Microsoft recognizes that the Microsoft Store Platform had a problem, and the company is planning to fix a few of those things, starting with Gaming. On April 30, 2021, Microsoft announced that from August 1, it would charge only 12% of revenue split instead of a 30% split used to charge previously from game developers for listing PC games on Microsoft Store its app marketplace. The move is a very significant one as it gives Microsoft at least one clear upper hand on Epic Game’s Epic Store and Valve’s Steam, which are two of the most popular PC games marketplace in the world.
Matt Booty, Head of Microsoft Xbox Game Studios, wrote on the official Xbox blog clearly states that the service-driven future vision of the company adopted ever since company chief Satya Nadella took over. He further said, “As part of our commitment to empowering every PC game creator to achieve more, starting on August 1 the developer share of Microsoft Store PC games sales net revenue will increase to 88%, from 70%. A clear, no-strings-attached revenue share means developers can bring more games to more players and find greater commercial success from doing so.”

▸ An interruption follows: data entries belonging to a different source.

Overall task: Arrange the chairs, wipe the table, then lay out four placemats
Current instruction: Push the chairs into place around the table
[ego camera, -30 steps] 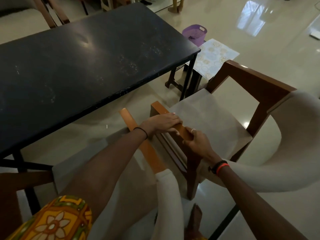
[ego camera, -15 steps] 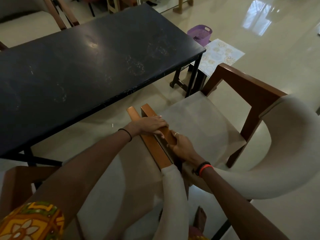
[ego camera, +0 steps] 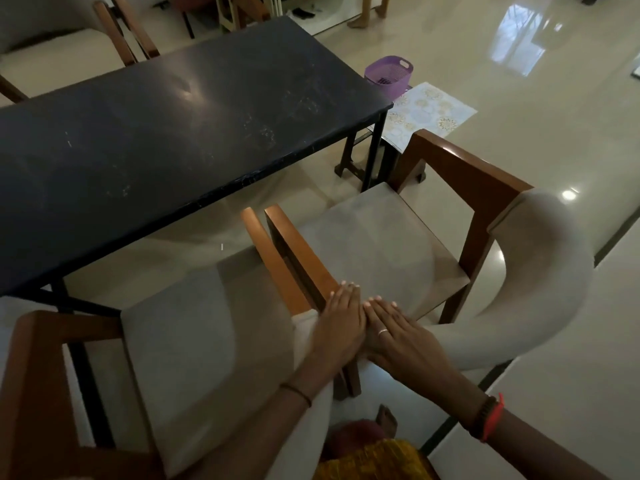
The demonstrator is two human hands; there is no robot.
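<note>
Two wooden armchairs with pale cushions stand side by side in front of the black table (ego camera: 166, 133). The right chair (ego camera: 374, 244) and the left chair (ego camera: 194, 348) have their inner armrests almost touching. My left hand (ego camera: 341, 323) lies flat with straight fingers over the rear end of those armrests. Beside it my right hand (ego camera: 398, 336), wearing a ring, rests flat with straight fingers where the right chair's armrest meets its curved pale backrest (ego camera: 540, 271). A patterned placemat (ego camera: 429, 116) lies on a low stool past the table's right end.
A purple basket (ego camera: 389, 74) sits on the floor beyond the placemat. More chairs (ego camera: 69, 46) stand at the table's far side. Glossy tiled floor (ego camera: 519, 98) stretches to the right. The table's dark legs (ego camera: 375, 150) stand close to the right chair's front.
The right chair has slid left against the left chair. Both hands let go of its armrest, moved back toward me and now lie flat.
</note>
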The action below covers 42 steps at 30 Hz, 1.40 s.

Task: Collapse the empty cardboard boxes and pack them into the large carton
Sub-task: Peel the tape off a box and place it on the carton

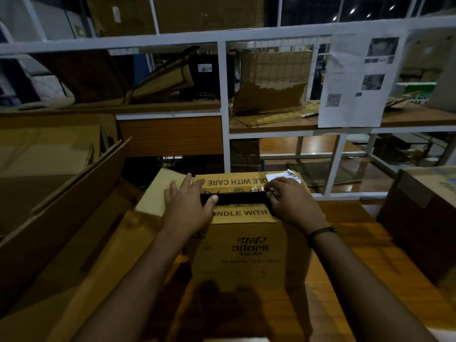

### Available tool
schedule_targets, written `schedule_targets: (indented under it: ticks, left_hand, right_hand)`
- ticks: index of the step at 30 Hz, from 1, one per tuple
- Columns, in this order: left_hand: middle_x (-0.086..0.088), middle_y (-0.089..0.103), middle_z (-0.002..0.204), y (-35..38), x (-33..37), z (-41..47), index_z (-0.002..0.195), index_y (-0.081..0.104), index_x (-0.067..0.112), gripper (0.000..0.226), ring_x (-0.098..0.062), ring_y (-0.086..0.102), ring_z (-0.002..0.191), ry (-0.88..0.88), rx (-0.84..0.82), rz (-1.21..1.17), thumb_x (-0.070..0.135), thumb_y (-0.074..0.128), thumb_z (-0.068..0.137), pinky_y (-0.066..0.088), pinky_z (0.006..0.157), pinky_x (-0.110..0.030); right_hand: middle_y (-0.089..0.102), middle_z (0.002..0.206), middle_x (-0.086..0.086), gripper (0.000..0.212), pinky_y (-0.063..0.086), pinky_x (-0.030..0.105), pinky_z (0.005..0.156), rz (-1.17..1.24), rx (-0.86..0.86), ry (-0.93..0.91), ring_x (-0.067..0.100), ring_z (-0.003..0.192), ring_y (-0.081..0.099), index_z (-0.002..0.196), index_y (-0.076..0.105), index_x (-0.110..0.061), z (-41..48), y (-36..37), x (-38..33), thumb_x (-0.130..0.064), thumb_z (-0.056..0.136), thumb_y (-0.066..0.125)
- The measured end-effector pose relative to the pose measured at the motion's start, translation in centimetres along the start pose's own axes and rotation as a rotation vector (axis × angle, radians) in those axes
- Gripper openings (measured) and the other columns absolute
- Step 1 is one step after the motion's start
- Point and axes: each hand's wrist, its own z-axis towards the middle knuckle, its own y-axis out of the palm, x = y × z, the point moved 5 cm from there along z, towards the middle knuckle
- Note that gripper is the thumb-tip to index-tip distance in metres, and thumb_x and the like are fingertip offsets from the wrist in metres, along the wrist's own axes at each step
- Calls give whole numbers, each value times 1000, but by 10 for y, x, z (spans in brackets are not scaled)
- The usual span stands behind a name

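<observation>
I see the wooden bench (370, 255) carrying the open large carton (61, 193) along its left edge and a printed cardboard box (246, 248) upright mid-bench. The left hand (187, 206) lies flat, fingers spread, on the box's top flaps. The right hand (291, 203) curls its fingers at the flap gap's right end; whether it grips, I cannot tell.
</observation>
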Motion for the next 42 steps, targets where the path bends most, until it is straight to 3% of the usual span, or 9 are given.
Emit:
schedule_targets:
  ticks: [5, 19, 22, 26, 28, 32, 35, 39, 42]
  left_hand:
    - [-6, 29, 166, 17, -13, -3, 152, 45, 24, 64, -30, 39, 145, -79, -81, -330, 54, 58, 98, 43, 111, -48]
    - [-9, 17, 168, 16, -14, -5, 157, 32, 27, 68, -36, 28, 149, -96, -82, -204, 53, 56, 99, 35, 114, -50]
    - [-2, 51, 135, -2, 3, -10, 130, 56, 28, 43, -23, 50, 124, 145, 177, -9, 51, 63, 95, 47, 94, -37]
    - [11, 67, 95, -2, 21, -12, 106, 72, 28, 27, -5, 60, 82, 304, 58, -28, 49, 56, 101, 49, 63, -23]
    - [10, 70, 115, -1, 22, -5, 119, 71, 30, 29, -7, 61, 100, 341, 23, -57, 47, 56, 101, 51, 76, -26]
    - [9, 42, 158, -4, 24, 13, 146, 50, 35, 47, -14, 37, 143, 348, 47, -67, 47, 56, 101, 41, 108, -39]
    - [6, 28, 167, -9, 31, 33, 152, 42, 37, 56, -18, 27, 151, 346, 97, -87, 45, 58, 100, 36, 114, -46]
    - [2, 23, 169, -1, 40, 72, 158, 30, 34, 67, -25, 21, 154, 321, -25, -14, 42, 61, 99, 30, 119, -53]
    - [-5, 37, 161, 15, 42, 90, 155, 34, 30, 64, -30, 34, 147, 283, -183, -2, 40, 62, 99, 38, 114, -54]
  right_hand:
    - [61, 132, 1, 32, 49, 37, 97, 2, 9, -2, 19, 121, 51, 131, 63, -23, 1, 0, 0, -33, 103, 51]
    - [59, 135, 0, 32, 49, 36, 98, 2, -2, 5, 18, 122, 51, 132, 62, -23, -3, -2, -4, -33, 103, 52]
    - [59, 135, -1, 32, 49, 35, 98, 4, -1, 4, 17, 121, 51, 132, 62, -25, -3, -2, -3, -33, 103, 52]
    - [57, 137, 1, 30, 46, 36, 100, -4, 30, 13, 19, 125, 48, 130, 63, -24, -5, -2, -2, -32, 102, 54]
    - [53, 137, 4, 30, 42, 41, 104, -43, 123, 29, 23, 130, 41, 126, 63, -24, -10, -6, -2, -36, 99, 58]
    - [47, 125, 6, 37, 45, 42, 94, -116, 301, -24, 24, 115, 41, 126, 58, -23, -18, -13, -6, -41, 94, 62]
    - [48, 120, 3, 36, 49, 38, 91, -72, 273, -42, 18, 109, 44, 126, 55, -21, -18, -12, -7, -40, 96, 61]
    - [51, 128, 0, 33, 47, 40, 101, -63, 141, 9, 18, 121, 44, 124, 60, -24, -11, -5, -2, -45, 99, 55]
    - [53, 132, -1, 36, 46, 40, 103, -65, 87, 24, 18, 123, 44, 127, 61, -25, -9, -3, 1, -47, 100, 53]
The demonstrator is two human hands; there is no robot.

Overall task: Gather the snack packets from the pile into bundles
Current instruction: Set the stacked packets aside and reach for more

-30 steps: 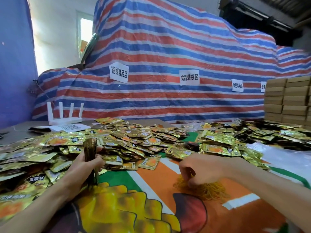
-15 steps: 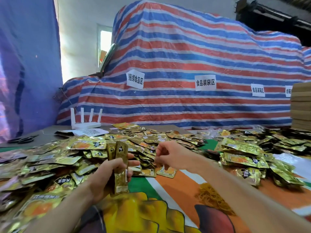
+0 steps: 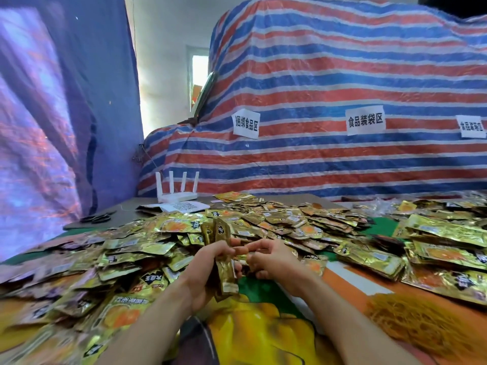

The company has come up with ways to take on Epic Store and Steam. The former still charge game developers 30% of the revenue for the most part until a game starts considerably more money. When Steam received criticism from the developer’s community, it revised its revenue split. Valve currently reduces the revenue share to 20% after the game crossed the $5o million mark and 25% after the game grossed $10 million in net sales. Epic for long has been appealing to game developers with a 12% revenue split.
Microsoft clearly states that it hopes to generate revenue mainly through software and not hardware sales. Xbox game consoles are subsidized primarily in terms of price, and the large amount that the company earns from its hardware sales is through games sales. On the Xbox store, a 30% revenue split remains the same.